WHAT THE EXERCISE ASKS
Your answer must be an exact copy of the lines below, from the first through the one with "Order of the", with no pictures.
-------
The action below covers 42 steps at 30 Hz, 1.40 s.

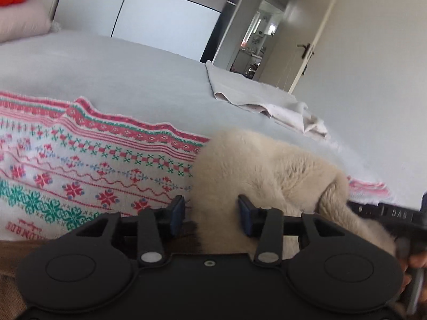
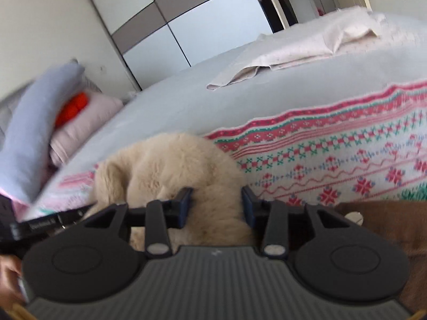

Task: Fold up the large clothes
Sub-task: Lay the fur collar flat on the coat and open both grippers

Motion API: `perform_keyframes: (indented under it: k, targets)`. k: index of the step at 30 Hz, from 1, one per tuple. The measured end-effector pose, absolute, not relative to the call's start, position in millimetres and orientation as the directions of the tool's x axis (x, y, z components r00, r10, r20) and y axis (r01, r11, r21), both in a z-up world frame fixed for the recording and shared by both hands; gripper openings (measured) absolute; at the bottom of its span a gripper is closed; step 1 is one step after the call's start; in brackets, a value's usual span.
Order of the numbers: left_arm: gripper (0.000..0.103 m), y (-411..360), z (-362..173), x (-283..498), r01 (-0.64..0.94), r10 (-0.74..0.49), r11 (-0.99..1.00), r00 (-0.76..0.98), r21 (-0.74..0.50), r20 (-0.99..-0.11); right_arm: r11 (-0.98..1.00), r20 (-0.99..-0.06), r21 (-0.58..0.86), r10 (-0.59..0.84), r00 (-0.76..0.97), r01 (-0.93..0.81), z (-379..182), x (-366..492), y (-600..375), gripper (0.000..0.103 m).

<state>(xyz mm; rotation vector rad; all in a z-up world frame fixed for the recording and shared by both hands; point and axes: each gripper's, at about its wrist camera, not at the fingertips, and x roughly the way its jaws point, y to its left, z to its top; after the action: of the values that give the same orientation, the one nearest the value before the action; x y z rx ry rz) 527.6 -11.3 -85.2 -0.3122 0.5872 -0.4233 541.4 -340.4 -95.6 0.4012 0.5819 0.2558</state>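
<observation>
A cream fluffy fleece garment (image 1: 267, 170) lies bunched on a white cloth with red and green knit pattern (image 1: 80, 165) spread over the bed. My left gripper (image 1: 210, 214) is open, its jaws either side of the fleece's near edge. In the right wrist view the same fleece (image 2: 170, 165) sits on the patterned cloth (image 2: 347, 160). My right gripper (image 2: 216, 208) is open with fleece between its jaws. A brown fabric (image 2: 387, 226) lies at the near right.
The bed has a pale blue sheet (image 1: 120, 69). A folded beige cloth (image 1: 253, 93) lies at its far side. Pillows (image 2: 40, 133) and an orange item (image 2: 72, 109) sit at the head. A wardrobe (image 1: 149, 13) and an open door (image 1: 301, 37) stand behind.
</observation>
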Motion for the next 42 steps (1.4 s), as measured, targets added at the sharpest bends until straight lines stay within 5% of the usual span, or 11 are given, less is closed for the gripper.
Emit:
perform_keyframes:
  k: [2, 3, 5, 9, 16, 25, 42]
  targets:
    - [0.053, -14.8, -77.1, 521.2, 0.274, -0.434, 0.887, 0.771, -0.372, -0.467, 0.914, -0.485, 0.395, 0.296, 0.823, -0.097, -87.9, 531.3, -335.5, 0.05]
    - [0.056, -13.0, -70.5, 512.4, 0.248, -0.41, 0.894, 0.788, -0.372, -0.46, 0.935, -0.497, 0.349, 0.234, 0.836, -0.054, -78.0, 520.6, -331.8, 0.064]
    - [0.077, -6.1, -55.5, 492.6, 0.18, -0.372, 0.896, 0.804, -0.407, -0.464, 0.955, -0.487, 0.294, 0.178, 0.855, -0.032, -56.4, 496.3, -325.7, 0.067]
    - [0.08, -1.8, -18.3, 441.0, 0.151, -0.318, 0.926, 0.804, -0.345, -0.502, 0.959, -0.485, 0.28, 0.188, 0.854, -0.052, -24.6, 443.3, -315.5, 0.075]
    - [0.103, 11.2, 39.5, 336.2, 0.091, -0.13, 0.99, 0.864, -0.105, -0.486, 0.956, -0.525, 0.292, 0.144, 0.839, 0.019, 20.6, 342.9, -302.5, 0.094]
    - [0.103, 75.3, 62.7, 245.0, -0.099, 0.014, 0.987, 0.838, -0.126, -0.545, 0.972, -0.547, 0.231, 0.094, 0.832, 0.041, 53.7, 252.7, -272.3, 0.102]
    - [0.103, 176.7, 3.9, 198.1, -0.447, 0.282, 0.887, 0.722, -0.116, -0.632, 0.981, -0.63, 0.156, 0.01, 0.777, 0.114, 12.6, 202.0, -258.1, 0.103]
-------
SOLVED EXERCISE
The action below covers 42 steps at 30 Hz, 1.40 s.


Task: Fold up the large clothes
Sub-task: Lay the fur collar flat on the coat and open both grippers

Motion API: `perform_keyframes: (indented under it: k, targets)`. k: index of the step at 30 Hz, from 1, one per tuple. The measured end-effector pose, absolute, not relative to the call's start, position in millimetres and orientation as the directions of the tool's x axis (x, y, z components r00, r10, r20) and y axis (r01, r11, r21), both in a z-up world frame fixed for the recording and shared by both hands; gripper openings (measured) absolute; at the bottom of its span a gripper is closed; step 1 is one step after the call's start; in brackets, a value's usual span.
Order of the numbers: left_arm: gripper (0.000..0.103 m), y (-411..360), z (-362..173), x (-283..498), r01 (-0.64..0.94), r10 (-0.74..0.49), r11 (-0.99..1.00), r00 (-0.76..0.98), r21 (-0.74..0.50), r20 (-0.99..-0.11); right_arm: r11 (-0.98..1.00), r20 (-0.99..-0.06), r21 (-0.58..0.86), r10 (-0.59..0.84), r00 (-0.76..0.97), r01 (-0.93..0.81), z (-379..182), x (-366..492), y (-600..375), gripper (0.000..0.103 m).

Nothing further is needed for this answer.